Une fois par semaine, plus fréquemment, si le besoin s’en fait sentir, tous les collaborateurs se réunissent le soir venu, la journée terminée, quand les enfants sont au lit. Ceux de nos grands enfants qui, âgés de 15, 16 et 17 ans, sont en apprentissage, assistent à ces réunions et y prennent part au même titre que les collaborateurs eux-mêmes. Ces réunions ont pour objet de resserrer les liens qui nous unissent et de nous entretenir de tout ce qui intéresse la Ruche. Chacun dit ce qui le préoccupe, fait part du projet qu’il a formé, de l’idée qu’il a eue et soumet cette idée, ce projet, cette préoccupation aux autres. On en parle ; on en discute ; on laisse l’idée ou le projet à l’étude si on ne possède pas encore les éléments suffisants à une détermination. Chacun a le droit de se renseigner sur le fonctionnement de tel service : enseignement, caisse, comptabilité, cuisine, etc., etc., de formuler des observations, d’émettre des conseils, de proposer des améliorations. Grâce à ces réunions fréquentes, tous nos collaborateurs et nos grands enfants (garçons et filles) sont mis et tenus au courant de tout ce qui se passe, connaissent constamment la situation de la Ruche, participent aux décisions prises et concourent à leur application. C’est la vie au grand jour ; c’est la pleine confiance ; c’est l’échange de vues, simplement, franchement, à cœur ouvert. C’est le moyen le plus sûr et le meilleur de prévenir les intrigues et la formation des coteries que favorise le silence.

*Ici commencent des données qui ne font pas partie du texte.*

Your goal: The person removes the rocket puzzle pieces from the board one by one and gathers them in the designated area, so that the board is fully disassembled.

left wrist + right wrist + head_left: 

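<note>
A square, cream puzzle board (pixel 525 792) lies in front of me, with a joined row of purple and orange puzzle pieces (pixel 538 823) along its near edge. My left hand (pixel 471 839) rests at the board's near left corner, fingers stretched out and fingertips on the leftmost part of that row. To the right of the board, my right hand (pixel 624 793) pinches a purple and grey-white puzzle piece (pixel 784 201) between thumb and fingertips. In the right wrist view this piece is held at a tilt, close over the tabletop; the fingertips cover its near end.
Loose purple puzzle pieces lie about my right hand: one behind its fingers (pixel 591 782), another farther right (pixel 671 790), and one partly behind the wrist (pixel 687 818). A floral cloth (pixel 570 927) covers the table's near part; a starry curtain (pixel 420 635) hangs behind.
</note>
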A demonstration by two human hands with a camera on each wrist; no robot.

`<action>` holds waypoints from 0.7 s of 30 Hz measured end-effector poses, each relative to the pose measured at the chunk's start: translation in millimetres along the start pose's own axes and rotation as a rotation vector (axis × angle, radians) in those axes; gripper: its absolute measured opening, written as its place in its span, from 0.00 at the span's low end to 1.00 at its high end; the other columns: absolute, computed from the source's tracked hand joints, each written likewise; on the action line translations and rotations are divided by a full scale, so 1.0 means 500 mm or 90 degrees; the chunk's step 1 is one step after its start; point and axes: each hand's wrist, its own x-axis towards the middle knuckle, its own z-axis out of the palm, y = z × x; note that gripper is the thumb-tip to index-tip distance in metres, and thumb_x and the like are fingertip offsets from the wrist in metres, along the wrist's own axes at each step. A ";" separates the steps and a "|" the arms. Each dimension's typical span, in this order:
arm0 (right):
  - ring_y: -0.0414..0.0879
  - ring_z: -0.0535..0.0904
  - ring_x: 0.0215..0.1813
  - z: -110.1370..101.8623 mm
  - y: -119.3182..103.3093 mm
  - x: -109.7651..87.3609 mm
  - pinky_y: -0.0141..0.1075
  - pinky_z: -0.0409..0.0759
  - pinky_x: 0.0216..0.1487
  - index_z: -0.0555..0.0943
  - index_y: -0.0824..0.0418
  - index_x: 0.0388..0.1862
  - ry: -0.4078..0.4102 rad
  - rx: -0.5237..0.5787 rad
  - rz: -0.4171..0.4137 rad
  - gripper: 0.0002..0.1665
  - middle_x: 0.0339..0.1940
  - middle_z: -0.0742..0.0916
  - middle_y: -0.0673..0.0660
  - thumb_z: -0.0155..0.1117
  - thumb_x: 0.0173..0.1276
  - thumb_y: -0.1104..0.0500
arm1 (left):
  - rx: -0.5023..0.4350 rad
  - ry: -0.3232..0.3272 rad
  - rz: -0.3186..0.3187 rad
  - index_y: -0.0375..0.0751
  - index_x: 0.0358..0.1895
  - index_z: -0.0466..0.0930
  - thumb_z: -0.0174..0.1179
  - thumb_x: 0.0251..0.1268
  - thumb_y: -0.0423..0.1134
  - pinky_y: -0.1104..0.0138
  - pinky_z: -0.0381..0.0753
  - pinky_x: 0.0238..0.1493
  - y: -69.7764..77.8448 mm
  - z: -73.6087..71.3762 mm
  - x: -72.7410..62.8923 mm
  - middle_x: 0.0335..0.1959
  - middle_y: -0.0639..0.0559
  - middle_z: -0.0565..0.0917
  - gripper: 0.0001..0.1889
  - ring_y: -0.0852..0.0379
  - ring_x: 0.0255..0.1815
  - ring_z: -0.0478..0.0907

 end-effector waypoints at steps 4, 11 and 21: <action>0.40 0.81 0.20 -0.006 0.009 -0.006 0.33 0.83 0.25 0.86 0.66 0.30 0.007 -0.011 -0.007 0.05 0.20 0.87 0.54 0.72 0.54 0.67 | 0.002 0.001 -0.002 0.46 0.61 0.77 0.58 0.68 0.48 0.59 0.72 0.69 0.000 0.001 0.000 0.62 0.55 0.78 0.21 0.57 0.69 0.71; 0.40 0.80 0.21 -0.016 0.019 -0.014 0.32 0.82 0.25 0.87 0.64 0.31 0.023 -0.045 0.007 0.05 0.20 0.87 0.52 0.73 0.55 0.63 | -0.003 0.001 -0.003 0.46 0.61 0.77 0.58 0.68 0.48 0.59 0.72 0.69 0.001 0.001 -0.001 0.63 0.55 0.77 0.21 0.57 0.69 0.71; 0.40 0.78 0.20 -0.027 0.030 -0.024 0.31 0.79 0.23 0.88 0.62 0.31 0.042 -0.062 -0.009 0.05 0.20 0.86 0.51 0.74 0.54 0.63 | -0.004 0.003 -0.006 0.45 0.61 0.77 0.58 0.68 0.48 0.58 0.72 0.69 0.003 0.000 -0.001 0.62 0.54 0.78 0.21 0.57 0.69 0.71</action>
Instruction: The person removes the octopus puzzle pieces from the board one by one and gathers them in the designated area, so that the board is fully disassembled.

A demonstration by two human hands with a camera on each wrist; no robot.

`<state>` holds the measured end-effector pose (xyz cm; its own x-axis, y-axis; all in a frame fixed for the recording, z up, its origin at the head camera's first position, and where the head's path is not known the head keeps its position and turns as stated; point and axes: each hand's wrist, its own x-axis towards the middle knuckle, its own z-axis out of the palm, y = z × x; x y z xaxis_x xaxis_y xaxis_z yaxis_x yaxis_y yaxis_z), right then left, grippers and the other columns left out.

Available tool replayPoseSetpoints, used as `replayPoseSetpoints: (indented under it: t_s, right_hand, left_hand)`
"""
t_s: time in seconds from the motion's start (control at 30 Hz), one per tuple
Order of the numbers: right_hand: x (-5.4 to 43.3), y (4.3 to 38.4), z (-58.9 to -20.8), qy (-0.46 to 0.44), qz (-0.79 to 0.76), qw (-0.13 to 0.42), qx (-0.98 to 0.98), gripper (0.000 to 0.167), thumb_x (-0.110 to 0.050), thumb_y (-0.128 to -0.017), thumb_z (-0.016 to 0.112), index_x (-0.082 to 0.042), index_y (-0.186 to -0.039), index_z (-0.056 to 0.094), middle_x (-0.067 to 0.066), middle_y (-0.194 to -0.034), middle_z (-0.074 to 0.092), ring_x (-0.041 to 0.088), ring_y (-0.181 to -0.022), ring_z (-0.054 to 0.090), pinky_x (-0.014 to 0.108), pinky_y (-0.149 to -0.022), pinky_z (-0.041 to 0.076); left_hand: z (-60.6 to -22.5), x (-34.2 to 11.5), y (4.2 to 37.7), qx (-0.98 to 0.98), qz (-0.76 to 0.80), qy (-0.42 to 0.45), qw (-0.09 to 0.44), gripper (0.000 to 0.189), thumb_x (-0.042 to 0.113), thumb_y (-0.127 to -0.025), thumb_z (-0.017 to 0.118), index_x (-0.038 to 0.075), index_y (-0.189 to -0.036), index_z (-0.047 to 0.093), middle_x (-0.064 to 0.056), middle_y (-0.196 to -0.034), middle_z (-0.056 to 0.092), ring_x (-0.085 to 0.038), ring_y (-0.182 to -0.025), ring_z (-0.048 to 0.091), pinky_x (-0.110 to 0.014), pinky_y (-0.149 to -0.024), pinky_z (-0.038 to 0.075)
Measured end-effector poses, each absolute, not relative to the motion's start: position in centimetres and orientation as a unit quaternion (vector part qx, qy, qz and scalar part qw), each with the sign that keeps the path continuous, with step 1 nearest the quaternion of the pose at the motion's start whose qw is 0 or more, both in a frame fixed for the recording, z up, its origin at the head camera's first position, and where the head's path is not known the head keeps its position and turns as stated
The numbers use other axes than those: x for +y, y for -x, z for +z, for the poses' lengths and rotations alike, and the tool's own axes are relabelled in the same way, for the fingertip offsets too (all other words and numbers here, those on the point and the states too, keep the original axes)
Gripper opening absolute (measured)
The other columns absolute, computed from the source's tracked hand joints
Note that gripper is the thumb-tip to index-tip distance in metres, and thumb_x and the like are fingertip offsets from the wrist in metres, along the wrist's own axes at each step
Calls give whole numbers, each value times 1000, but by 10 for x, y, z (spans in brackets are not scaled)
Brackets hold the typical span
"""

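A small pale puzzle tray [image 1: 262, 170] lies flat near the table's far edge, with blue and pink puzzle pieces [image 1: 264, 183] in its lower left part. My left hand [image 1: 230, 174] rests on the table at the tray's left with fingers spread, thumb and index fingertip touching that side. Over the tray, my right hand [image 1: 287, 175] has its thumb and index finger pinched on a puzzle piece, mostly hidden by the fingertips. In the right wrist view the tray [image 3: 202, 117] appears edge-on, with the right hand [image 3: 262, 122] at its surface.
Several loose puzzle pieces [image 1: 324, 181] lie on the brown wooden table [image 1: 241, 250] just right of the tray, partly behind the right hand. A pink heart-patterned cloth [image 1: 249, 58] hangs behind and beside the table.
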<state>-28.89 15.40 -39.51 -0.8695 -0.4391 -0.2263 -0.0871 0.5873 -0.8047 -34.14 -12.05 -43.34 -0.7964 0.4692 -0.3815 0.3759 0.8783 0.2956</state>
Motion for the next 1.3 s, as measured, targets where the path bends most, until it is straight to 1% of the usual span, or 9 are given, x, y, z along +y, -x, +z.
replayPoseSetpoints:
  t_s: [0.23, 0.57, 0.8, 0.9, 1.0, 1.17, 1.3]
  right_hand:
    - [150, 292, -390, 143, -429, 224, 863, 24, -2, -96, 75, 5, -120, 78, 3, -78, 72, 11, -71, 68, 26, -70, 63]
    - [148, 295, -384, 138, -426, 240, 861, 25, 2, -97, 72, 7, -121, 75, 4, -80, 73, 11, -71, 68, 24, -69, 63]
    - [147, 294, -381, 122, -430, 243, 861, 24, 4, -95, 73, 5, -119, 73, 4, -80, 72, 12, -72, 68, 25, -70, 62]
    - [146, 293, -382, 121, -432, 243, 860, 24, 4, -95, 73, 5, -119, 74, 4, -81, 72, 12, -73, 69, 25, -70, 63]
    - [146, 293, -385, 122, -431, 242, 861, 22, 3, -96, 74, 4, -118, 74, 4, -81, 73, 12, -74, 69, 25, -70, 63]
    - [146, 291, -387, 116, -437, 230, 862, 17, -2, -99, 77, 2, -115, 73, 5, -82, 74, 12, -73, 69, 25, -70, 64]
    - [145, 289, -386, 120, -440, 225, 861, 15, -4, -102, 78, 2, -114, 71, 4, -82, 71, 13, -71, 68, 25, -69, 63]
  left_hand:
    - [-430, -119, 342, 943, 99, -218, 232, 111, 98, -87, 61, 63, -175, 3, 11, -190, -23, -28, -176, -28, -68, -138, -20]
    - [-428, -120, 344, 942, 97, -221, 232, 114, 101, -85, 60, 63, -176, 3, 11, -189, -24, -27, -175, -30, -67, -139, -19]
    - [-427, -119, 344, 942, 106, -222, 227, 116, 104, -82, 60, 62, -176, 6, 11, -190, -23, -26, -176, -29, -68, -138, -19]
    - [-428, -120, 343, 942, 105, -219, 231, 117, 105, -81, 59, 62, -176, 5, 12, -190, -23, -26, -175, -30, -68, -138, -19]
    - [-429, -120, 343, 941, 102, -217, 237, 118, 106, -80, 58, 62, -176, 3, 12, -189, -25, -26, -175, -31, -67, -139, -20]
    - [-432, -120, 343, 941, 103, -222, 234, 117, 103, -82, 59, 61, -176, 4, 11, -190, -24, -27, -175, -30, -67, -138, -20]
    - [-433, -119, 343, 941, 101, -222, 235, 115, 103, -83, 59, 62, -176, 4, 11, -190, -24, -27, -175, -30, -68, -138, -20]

L’éducation est plus particulièrement confiée à ceux de nos camarades qui, chargés de l’enseignement, sont en rapports constants avec les enfants. Ceux-là passent leur vie avec ces enfants, et il est certain que, constamment mêlés à ceux-ci, ils exercent sur eux une grosse influence. Il n’en est pas moins nécessaire que tous les collaborateurs de la Ruche soient des éducateurs. D’une part, tous sont plus ou moins appelés à initier nos enfants, au fur et à mesure qu’ils grandissent, à la technique de leur métier : cuisine, couture, lessive, lingerie, forge, menuiserie, culture, jardinage, etc., etc. ; d’autre part, ils sont souvent mêlés aux jeux, aux distractions de nos enfants. Il faut donc qu’ils soient un exemple vivant et un guide pratique, patient, doux et affectueux pour ces petits, comme, dans la famille, tous les aînés doivent être pour les plus jeunes des guides et des modèles.


Nos enfants. — La Ruche élève une quarantaine d’enfants des deux sexes. Comment ils nous viennent ? Oh ! De la façon la plus naturelle et sans qu’il soit utile que nous les recherchions. Ce sont des situations intéressantes qui se signalent elles-mêmes ou que des organisations et des amis nous font connaître et nous recommandent. Hélas ! Ce ne sont pas les enfants qui manquent !

Le sort des travailleurs est souvent si lamentable, la famille ouvrière est si déplorablement détraquée par la maladie, le chômage, l’accident ou la mort : les querelles intestines ravagent si fréquemment le milieu familial, querelles dont l’enfant devient l’innocente victime, que cent Ruches, mille Ruches, pourraient être rapidement peuplées de petits à abriter et à éduquer. Nous en avons déjà refusé plusieurs milliers ; nous sommes dans la nécessité d’en refuser tous les jours et, la Ruche étant de plus en plus connue, nous sommes appelés à en refuser chaque jour davantage.